For me, ‘pipe shape’ wins over ‘pipe grain’ nearly every time. Still, I thoroughly enjoy seeing beautiful grain on a Preben Holm Collector or dense birdseye on some ‘no-name’ piece. I have come across many-a-pipe that had beautiful grain with a lovely shape just begging to be released from its clunky prison. And other pieces that matched the grain perfectly to the point that very wild, wispy facets were carved on the briar. For many of these reasons, a well carved briar on the rack usually finds the admiration of others.
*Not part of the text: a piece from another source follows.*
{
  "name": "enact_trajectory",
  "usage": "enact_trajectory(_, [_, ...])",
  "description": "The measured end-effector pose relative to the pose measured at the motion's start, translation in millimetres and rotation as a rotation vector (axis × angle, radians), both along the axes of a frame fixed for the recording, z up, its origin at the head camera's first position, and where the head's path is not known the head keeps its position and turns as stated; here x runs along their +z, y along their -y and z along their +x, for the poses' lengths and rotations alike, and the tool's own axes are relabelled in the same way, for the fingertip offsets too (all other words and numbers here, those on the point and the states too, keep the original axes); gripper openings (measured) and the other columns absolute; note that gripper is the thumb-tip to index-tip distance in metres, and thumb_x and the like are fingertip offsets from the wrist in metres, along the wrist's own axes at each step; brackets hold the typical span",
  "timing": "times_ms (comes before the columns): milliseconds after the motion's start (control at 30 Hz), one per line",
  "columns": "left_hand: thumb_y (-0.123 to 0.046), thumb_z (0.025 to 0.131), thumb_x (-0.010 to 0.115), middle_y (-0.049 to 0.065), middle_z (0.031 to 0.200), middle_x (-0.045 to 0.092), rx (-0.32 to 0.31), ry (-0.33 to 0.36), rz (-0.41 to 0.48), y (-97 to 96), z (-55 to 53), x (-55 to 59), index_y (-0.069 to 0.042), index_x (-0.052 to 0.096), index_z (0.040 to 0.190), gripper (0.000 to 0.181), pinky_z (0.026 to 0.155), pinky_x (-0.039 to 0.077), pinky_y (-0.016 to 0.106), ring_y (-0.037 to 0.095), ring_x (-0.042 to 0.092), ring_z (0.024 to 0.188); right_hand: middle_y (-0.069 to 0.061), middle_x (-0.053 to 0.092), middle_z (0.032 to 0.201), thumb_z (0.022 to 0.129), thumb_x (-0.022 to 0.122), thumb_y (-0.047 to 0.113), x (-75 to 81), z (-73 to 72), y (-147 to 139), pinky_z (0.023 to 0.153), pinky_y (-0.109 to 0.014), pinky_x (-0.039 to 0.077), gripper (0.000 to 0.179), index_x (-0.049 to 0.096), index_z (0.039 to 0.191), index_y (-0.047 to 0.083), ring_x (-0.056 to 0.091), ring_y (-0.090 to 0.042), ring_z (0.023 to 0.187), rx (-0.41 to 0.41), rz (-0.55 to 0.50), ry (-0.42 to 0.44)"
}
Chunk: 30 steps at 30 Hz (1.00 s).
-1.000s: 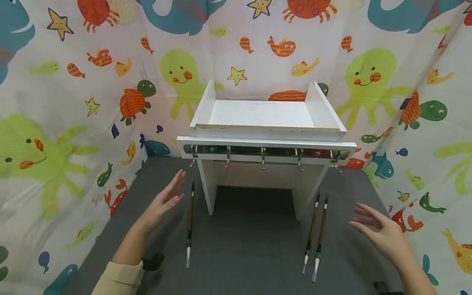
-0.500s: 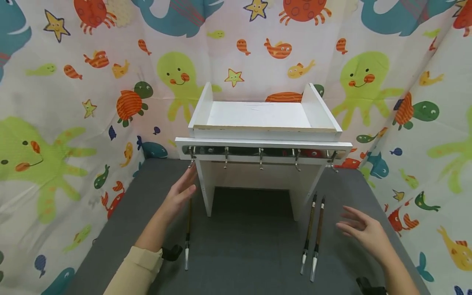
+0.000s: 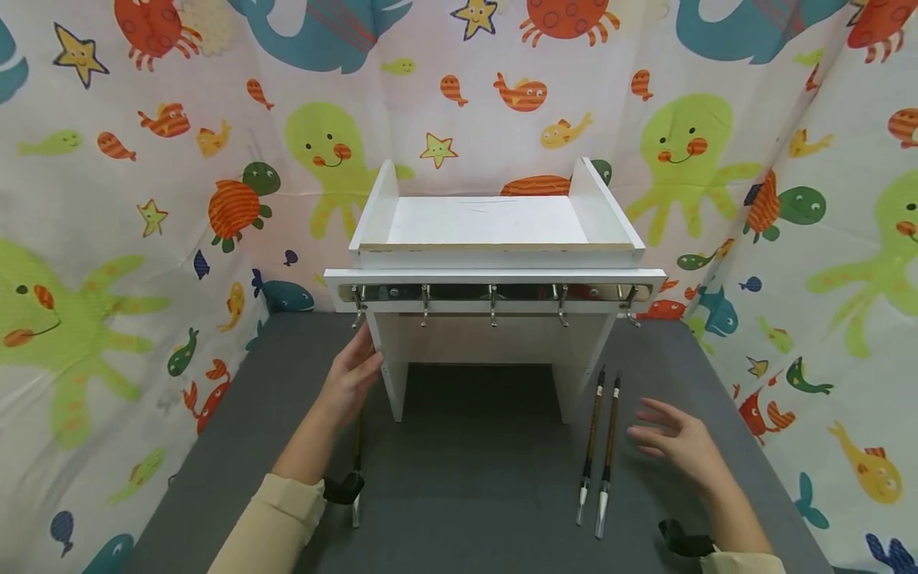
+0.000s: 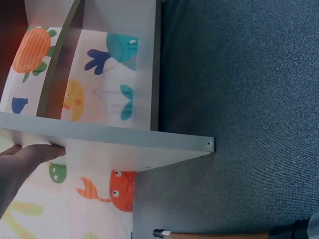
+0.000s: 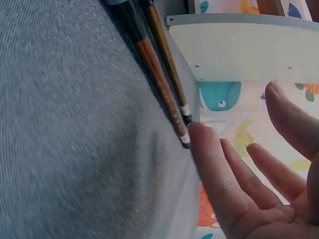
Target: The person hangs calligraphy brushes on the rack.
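A white wooden shelf unit [image 3: 495, 259] with a metal rail of several hooks [image 3: 493, 293] stands upright in the middle of the head view. My left hand [image 3: 346, 379] lies along the outer face of its left side panel [image 3: 389, 367], fingers below the leftmost hook. The left wrist view shows the thumb [image 4: 47, 152] close against that panel, apparently touching it. My right hand [image 3: 680, 448], fingers relaxed and spread, hovers right of two paintbrushes [image 3: 607, 462] and holds nothing. Another paintbrush [image 3: 358, 450] lies on the left, partly hidden by my left wrist.
A dark grey cloth surface [image 3: 473, 478] lies under everything. Behind and at both sides hangs a white curtain [image 3: 423, 104] printed with sea animals. The rail's hooks stick out toward me. Both right-hand brushes lie close beside the unit's right panel [image 3: 584, 359].
My left hand has moved forward and right, up to the unit's left panel. The right hand has drifted a little left, nearer the two brushes. The unit and brushes keep their places.
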<state>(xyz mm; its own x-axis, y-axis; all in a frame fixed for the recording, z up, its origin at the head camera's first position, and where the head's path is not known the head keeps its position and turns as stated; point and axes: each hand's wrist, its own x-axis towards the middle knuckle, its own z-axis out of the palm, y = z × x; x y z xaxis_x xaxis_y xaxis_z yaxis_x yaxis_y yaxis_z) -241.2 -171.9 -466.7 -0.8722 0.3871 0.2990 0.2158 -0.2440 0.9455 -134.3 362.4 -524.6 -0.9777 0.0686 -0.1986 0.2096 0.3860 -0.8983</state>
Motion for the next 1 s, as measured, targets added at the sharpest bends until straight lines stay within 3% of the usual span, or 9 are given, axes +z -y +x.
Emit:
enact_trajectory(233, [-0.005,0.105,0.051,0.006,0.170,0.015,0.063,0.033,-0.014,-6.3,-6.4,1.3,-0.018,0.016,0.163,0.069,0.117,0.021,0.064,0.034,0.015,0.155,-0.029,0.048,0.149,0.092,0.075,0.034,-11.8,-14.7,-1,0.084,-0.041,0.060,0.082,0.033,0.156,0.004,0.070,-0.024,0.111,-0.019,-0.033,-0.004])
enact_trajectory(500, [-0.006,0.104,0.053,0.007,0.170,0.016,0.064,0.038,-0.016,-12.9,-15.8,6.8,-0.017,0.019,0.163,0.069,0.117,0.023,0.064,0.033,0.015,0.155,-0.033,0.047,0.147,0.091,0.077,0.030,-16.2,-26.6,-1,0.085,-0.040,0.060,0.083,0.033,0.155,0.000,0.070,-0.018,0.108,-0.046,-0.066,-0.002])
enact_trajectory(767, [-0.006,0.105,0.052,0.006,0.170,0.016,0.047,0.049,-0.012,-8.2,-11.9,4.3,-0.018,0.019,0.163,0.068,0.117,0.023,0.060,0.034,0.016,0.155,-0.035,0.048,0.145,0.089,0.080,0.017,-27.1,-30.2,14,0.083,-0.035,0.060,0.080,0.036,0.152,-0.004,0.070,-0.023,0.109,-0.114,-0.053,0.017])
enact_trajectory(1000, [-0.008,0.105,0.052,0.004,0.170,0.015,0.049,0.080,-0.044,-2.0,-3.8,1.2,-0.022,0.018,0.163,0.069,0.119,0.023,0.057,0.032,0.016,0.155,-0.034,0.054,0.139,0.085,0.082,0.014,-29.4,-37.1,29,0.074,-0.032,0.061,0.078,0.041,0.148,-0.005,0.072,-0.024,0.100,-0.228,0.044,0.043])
There are straight-grain hounds and cross grain aficionados. Some collectors drool over perfect ring-grain patterns on a sandblasted billiard or freehand. Some, like me, find the front to back linear grain of an elephant’s foot the most interesting. This last pattern looks stunning to me on a classic shape because it gives the piece so much movement and was rarely done in favor of the other patterns.
While inspecting a fresh batch of Peterson pipes today, I stumbled across something new to me: a rather unassuming Killarney 69 red bent billiard. The grain is nothing to write home about. It's rather bald with birdseye as tight as an oil puddle, though the growth rings do give it a time-warping sense of movement. What this pipe does have, though, is a comet streaking across the side. Putting my nasal snuff down to get a second opinion, I found others marveled as well. If this particularly interesting tid-bit of grain has the same regularity as the Hale-Bopp comet from 1996, someone can expect to encounter this again in 2,389 years.